If you know an extreme technophobe, you might tell them about the Kodak M1093. It offers the simplest shooting experience with one button to choose a photo mode, one button for flash toggling and one button to actually take a picture. Digital cameras don't get simpler than that, and I have to admit, as the cheapest model in this roundup ($200), with the least techie brand name, it performs better than I expected—though it does have a propensity to bump the ISO, producing some unwanted noise.

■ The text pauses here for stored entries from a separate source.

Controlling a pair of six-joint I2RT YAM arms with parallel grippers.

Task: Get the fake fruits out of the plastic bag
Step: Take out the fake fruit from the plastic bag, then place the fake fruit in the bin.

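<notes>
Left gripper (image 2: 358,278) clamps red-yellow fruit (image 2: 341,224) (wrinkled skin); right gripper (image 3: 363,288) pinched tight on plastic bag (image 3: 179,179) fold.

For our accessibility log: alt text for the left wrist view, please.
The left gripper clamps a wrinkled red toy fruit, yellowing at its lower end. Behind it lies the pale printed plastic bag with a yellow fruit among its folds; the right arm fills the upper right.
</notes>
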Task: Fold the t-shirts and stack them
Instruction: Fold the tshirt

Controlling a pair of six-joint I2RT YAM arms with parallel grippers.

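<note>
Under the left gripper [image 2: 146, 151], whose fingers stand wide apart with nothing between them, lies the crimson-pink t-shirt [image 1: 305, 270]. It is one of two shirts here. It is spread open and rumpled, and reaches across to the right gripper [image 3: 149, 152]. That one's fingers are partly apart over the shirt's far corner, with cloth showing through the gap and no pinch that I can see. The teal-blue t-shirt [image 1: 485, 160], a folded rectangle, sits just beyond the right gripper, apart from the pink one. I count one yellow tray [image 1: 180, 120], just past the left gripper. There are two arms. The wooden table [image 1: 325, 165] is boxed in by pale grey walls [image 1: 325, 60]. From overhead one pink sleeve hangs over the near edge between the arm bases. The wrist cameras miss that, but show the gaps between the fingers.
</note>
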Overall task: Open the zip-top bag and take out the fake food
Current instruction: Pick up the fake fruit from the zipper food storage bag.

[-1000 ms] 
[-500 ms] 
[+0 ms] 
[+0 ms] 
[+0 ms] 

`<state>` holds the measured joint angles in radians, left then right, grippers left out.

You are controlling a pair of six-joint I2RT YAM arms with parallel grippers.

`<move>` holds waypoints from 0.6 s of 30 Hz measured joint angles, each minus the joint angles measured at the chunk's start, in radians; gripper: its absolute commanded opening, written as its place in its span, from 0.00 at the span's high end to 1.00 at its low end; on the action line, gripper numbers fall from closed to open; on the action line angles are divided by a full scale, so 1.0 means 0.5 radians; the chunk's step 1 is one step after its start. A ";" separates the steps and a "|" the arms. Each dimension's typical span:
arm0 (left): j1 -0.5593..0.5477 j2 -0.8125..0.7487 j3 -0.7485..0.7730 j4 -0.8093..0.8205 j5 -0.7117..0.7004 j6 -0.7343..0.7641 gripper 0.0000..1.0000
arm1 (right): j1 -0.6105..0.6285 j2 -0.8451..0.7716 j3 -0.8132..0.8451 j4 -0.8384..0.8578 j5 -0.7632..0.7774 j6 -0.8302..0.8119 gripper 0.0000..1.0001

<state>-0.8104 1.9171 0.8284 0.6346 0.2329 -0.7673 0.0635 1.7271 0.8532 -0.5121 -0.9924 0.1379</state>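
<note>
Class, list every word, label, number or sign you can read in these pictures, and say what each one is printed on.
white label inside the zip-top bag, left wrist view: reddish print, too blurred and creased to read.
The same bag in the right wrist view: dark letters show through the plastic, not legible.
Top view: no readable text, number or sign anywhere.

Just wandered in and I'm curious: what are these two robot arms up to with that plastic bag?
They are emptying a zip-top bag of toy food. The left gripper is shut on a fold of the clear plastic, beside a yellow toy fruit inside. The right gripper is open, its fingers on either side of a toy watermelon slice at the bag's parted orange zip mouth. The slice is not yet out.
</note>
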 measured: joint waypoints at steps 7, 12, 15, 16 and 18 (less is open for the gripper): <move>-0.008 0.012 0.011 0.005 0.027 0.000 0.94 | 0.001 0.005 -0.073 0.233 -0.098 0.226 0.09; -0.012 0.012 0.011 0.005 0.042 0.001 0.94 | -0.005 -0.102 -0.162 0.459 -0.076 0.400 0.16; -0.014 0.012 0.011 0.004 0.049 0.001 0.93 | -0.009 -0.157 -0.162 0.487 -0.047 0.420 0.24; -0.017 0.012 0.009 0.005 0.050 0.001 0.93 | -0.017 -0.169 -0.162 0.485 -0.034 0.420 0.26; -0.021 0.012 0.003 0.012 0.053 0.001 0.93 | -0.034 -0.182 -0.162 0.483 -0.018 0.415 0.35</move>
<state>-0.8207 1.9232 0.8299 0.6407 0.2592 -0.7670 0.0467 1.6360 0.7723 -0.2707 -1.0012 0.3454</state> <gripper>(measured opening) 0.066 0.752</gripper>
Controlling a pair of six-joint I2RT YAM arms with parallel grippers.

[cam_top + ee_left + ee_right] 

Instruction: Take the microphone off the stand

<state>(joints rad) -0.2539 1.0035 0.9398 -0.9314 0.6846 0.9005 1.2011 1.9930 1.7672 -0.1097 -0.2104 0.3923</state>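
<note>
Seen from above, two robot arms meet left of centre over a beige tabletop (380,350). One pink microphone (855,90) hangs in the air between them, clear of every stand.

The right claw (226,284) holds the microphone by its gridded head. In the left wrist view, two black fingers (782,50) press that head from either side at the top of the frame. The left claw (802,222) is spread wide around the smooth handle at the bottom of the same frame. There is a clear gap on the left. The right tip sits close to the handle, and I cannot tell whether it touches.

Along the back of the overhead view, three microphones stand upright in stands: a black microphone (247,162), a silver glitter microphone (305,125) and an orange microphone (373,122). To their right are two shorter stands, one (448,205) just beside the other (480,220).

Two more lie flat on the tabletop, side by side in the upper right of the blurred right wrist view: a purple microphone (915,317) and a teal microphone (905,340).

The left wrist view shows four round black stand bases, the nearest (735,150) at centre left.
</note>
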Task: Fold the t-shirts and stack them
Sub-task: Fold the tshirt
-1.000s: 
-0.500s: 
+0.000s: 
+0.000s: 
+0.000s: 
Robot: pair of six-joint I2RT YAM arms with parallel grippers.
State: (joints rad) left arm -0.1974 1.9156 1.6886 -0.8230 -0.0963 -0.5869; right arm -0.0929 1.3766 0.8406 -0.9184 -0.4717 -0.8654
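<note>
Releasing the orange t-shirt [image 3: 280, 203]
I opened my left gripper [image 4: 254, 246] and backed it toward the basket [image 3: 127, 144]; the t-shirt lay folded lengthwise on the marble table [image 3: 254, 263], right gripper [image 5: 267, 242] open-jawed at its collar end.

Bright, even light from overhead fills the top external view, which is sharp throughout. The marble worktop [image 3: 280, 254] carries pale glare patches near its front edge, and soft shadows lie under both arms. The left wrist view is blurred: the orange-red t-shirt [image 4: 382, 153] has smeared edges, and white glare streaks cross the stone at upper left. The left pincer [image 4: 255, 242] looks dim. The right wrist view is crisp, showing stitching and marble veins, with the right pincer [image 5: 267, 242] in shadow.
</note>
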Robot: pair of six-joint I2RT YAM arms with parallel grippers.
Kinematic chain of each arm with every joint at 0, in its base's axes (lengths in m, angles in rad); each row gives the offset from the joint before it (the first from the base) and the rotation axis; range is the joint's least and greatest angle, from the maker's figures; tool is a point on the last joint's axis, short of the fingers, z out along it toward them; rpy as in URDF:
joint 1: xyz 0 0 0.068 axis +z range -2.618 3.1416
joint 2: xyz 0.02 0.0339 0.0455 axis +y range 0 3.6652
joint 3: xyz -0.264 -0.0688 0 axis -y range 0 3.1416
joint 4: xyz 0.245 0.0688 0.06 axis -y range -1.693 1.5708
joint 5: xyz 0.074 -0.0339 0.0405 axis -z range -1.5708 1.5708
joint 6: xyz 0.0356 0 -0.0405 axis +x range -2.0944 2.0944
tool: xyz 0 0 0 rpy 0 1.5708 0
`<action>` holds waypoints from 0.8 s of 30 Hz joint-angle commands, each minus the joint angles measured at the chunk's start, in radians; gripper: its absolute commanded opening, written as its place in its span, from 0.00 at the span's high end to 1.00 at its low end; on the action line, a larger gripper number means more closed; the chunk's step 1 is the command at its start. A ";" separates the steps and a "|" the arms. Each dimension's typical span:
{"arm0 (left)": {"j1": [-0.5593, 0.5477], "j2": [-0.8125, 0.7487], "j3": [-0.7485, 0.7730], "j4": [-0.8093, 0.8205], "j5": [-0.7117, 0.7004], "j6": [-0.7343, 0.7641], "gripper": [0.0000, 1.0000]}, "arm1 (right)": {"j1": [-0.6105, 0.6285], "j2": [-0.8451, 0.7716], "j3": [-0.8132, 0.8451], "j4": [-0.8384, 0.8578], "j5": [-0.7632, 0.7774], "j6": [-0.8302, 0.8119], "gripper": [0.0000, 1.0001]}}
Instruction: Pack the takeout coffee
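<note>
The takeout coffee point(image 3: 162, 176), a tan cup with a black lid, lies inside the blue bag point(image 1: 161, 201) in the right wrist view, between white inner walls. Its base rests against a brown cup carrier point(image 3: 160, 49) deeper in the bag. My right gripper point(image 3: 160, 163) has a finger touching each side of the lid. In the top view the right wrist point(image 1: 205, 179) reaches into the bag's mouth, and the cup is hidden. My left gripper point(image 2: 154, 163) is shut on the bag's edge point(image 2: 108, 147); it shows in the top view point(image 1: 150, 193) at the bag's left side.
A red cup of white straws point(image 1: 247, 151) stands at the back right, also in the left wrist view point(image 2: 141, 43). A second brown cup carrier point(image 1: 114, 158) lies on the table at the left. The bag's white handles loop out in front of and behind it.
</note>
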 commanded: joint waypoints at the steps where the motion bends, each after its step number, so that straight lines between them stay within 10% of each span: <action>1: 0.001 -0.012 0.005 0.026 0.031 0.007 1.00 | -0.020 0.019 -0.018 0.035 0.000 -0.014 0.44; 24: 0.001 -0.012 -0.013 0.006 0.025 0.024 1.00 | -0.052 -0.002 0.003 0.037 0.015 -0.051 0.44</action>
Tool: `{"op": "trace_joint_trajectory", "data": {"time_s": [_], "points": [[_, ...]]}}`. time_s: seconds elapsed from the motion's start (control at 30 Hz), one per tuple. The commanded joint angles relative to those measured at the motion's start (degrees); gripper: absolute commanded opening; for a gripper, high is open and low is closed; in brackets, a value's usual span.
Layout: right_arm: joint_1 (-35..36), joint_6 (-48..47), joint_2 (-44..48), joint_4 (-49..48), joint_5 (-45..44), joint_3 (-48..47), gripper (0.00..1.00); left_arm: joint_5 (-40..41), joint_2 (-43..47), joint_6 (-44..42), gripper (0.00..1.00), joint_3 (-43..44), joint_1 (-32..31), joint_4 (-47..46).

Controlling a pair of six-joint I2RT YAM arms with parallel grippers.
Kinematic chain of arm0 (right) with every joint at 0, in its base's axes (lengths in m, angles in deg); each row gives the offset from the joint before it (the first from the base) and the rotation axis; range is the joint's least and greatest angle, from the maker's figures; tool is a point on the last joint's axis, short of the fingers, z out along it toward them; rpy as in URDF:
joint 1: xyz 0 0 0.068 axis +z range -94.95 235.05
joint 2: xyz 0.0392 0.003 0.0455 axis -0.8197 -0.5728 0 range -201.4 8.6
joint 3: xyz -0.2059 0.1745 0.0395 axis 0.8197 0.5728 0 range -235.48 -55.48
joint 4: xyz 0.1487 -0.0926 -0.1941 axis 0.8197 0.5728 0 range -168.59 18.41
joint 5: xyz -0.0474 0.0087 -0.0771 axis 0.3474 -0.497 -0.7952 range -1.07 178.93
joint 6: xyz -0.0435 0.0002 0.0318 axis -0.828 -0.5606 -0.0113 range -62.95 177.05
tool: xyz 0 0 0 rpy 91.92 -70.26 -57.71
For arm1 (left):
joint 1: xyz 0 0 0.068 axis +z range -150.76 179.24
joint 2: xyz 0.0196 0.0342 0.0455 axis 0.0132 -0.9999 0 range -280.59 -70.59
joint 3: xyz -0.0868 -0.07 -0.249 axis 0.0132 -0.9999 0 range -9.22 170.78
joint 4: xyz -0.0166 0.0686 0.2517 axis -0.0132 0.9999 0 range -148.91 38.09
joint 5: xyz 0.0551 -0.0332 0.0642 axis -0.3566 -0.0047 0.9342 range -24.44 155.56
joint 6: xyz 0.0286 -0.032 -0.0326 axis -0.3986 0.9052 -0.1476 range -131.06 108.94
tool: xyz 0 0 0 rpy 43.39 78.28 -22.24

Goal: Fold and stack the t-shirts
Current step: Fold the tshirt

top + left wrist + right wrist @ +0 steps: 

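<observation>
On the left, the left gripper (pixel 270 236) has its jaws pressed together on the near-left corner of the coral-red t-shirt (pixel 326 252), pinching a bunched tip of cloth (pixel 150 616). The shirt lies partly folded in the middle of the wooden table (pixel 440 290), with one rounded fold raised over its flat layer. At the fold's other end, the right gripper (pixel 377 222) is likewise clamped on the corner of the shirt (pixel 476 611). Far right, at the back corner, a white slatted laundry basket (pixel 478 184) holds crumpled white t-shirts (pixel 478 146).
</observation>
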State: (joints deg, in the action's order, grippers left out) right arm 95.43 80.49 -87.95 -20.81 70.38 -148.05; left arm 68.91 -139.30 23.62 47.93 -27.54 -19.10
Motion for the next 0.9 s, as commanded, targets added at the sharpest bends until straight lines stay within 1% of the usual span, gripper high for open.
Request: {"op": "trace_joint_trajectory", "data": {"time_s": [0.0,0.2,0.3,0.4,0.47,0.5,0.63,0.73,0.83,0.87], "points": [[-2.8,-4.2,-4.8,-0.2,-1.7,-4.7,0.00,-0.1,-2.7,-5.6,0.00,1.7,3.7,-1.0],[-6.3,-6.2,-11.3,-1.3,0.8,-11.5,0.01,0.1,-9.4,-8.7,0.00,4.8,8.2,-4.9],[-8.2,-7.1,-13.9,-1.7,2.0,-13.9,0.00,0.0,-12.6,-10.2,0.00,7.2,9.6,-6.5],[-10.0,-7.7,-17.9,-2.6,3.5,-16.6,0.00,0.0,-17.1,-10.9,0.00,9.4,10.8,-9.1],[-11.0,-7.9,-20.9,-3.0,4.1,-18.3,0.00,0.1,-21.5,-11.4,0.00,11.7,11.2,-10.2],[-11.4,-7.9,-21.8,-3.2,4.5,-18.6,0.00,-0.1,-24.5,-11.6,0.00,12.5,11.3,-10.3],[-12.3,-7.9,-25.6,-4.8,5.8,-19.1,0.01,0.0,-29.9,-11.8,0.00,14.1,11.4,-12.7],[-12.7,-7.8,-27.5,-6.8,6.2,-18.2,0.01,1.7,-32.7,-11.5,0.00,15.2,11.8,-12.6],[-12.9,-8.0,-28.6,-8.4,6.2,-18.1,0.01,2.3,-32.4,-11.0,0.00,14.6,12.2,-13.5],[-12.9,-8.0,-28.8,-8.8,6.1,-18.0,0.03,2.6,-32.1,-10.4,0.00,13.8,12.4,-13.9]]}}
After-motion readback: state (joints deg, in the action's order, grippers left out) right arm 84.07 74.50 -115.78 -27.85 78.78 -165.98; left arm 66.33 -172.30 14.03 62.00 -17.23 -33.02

But as for the Sony W170, while it does feature the widest angle lens with 5x of zoom, it's clunky in the hand and rarely brilliant in quality. As for the Nikon S560, it takes mediocre shots. The Panasonic FS20 is inconsistent—bordering on horrendous much of the time—and features a small screen and a dated interface. Meanwhile, the Samsung TL9 just completely fails to impress me.
So go ahead, pick up the Canon. It seems the company's overwhelming market share is well deserved. Or don't. I won't lose sleep or anything. Just don't come crying to me when all your pictures look like crap.